Capital Recovered = Refinance Proceeds − Original All-In Cost (Purchase + Rehab + Closing Costs)

BRRRR Example

Scenario

Investor buys a distressed home for $80,000, spends $40,000 on rehab (all-in: $120,000). ARV is $200,000.

Numbers

Cash-out refinance at 75% LTV on $200,000 ARV = $150,000 loan proceeds. $150,000 − $120,000 = $30,000 returned to investor.

Result

Investor owns a cash-flowing rental with only $30,000 left in the deal (75% capital recycled). Cash-on-cash return increases substantially vs. a conventional purchase.

Frequently Asked Questions

How long do you have to wait before refinancing in a BRRRR?+
Most conventional lenders require a 6-month seasoning period before doing a cash-out refinance. Some portfolio and DSCR lenders will refinance sooner — even at purchase — if the post-renovation appraisal supports it.
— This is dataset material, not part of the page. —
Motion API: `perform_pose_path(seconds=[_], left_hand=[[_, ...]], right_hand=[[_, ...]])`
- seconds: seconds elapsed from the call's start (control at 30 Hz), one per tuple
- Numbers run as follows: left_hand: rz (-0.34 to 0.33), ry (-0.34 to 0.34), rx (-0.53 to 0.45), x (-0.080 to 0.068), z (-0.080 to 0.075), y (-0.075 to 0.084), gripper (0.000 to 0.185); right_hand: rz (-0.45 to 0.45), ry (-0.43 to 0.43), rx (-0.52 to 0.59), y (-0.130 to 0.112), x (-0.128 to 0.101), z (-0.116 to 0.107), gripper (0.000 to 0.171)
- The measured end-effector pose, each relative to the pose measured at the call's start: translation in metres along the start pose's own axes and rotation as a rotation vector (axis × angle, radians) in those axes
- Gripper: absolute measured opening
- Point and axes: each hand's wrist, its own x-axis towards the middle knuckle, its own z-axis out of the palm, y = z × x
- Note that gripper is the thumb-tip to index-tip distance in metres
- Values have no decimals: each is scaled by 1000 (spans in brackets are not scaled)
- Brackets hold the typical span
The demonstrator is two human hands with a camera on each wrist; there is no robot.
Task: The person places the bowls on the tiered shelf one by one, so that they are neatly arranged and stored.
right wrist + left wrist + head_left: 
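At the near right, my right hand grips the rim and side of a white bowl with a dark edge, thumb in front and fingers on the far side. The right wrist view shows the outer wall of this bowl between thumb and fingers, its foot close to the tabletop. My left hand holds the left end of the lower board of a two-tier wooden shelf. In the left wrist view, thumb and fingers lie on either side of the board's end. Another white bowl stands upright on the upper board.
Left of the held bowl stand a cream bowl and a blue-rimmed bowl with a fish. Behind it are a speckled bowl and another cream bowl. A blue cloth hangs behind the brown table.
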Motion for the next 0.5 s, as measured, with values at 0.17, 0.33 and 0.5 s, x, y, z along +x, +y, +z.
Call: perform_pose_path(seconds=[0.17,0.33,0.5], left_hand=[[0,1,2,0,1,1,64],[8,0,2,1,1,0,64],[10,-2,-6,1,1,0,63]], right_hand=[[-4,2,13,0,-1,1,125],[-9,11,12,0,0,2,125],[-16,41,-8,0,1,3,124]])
Plan for a 6–12 month hold before refinance.
What is the biggest risk in BRRRR?+
The greatest risk is over-estimating ARV or under-estimating rehab costs. If the post-renovation appraisal comes in below your projections, the refinance proceeds may not return enough capital to fund the next deal. Always use conservative ARV estimates and add a 15–20% contingency to your rehab budget.
Do you need good credit for a BRRRR refinance?+
For conventional refinances, yes — most require 680+ credit. For DSCR refinances, credit requirements are lower (often 640+) because the lender qualifies on the property's income, not your personal income. DSCR loans are the most popular refinancing vehicle for BRRRR investors.
Can BRRRR work in expensive markets?+
BRRRR is harder but not impossible in high-cost markets. The spread between purchase price and ARV is typically narrower, making it harder to recover capital on refinance. Many investors execute BRRRR in secondary and tertiary markets where distressed properties sell at larger discounts to ARV.